The NeuroBehavioral Medical Unit at the University of California, San Diego, is an 18-bed acute psychiatric unit. Over 800 patients are admitted to the unit each year. In almost half of the patients (48%), there is a diagnosis of some form of psychotic disorder, consistent with the acute nature of the unit. In the vast majority of the rest of the patients, a mood disorder is diagnosed (bipolar 27%, depression 21%). The mean length of stay is short, and averages just 5.9 days (this figure is inflated by unfunded or underfunded patients with long waits for long-term facilities). The unit has a large disenfranchised population, and the majority of patients (53.7%) are either uninsured or have state assistance. The unit is staffed by 2 attending psychiatrists, a chief resident, and 3 or 4 junior residents, as well as 4 medical students.

Overview of the case

Chris is a 22-year-old man who has been treated in many mental health facilities since the age of 19, including long-term private residential programs. He has been hospitalized numerous times for psychiatric problems (usually for depression or failure to maintain housing). During this time, he has spent little time outside of residential facilities or inpatient psychiatric units.

His family history is unremarkable and is only notable for a maternal grandfather with depression. There is no evidence of abuse or significant trauma. He meets developmental milestones and there are no problems with his social development. Chris graduated high school with his peers although he had a learning disability. He attended college for 1 year but was unable to function well in that environment, which led to his placement in various treatment facilities.

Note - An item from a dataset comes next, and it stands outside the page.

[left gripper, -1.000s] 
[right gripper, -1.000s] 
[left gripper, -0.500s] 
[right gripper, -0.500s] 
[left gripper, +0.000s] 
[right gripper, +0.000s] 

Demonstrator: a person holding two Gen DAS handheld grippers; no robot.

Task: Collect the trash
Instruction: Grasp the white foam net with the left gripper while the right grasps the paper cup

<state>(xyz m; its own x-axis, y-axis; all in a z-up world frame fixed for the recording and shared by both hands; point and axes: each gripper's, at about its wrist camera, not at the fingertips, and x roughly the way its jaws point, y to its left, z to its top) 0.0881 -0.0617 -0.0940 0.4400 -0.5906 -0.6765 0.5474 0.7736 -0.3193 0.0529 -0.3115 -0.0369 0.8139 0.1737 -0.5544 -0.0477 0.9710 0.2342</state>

He has been treated for schizophrenia, depression, and attention-deficit disorder with haloperidol, risperidone, aripiprazole, quetiapine, olanzapine, and clozapine. At presentation, he is nonadherent to his medications. For the past 2 years, Chris has lived at a private treatment center for mental health in San Diego. His recent departure from the facility was due to resistance to participating in required chores and activities.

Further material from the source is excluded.